19 juin 2011

Le Rock et moi (2002) par Joe Sacco

C'est du journalisme ou de la bd ? La question se pose lorsqu'on évoque Joe Sacco, l'auteur de Palestine (1996), Gorazde (2004) ou The Fixer (2005). Les bouquins précités vous plongent dans l'horreur de la guerre à travers les entretiens recueuillis par ce journaliste/dessinateur iconoclaste, les albums de Joe frappant aussi fort que des images à la télévision...et même pire.

Mais à RawPowerMag', on parle de musique, non ? Alors où est le rapport ? Et bien sachez que Joe Sacco est également un passionné de rock et s'est fendu en 2002 d'une reflexion sur l'univers déjanté du rock'n roll à travers quelques cases bien senties. Un ouvrage qu'il dédie à ceux qui – comme lui – « ont eu le bon sens de ne pas créer de groupe de rock »...
Ainsi, Joe se revoit à Berlin, parti dans l'esprit rawpower pour devenir roadie pour des « rockers purs et durs » et s'attache à décrypter ce monde où les apparences et les poses sont bien souvent plus importantes que la musique elle-même.

Dans Le Rock et moi, l'humour est évidemment de mise. Les groupes en prennent pour leur grade et Joe tire à boulet rouge sur la célébrité fugace de ces chevelus parmi d'autres qui retourneront dans leur crasse et à leur bière éventée sitôt la mode passée. Les fans sont versatiles, prêts à tout pour rencontrer leurs idoles, dans l'espoir de s'asperger de quelques gouttes de leur succès sans se rendre compte qu'on est en train de leur pisser à la gueule !
Les producteurs de disques sont sans scrupule, ils laissent vivre leurs poules aux oeufs d'or dans des bouges infestés de rats.
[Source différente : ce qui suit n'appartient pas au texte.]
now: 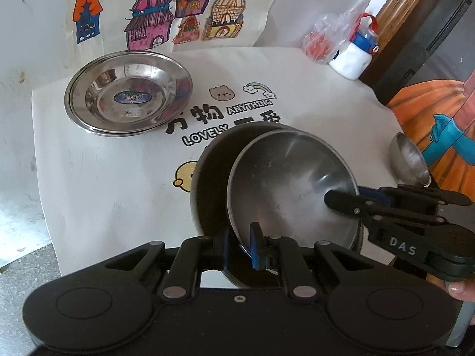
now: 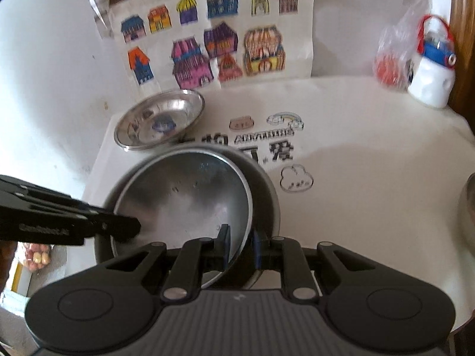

Installé dans son bain de soleil près de la piscine, un prod' est au téléphone avec un de ses poulains : « alors, toujours ce problème de rats ? ». Le rockeur lui répond qu'il a réglé le problème, un sandwich à la main d'où la queue d'un rat dépasse entre la salade et les tomates...
Mais Joe n'hésite pas non plus à s'inclure dans ce petit monde dérangé.
Vouant un culte pour les Stones, il nous raconte ses expériences de concert période Voodoo Lounge, matant l'écran géant dans le stade où Jagger enchaîne les sauts de cabri (« une vidéo de fitness »), ses déceptions de disques, ses rapports avec les autres fans (de simples « porteurs de billet », comparé à lui, le VRAI fan).
Outre le Rock, Joe évoque également un concert de RL Burnside, ce vieux bluesman remis en selle grâce au Jon Spencer Blues Explosion dans les nineties. La bd se clôture sur l'histoire poignante de T-Model Ford, autre bluesman extirpé du passé. Le conduisant sur la route jusqu'à chez lui dans le Mississipi, Joe traverse des routes qui n'ont « pas du changer tant que ça depuis l'époque où Robert Johnson chantait Blues Falling Down Like Hail » pendant que le bluesman lui narre quelques anecdotes déprimantes sur sa vie.

Au final, entre deux histoires sur le conflit israëlo-palestinien, Le Rock et moi apporte donc un peu d'humour et de légèreté dans l'oeuvre de Joe Sacco, ce dessinateur multi récompensé pour son travail de journaliste...A moins que cela ne soit l'inverse.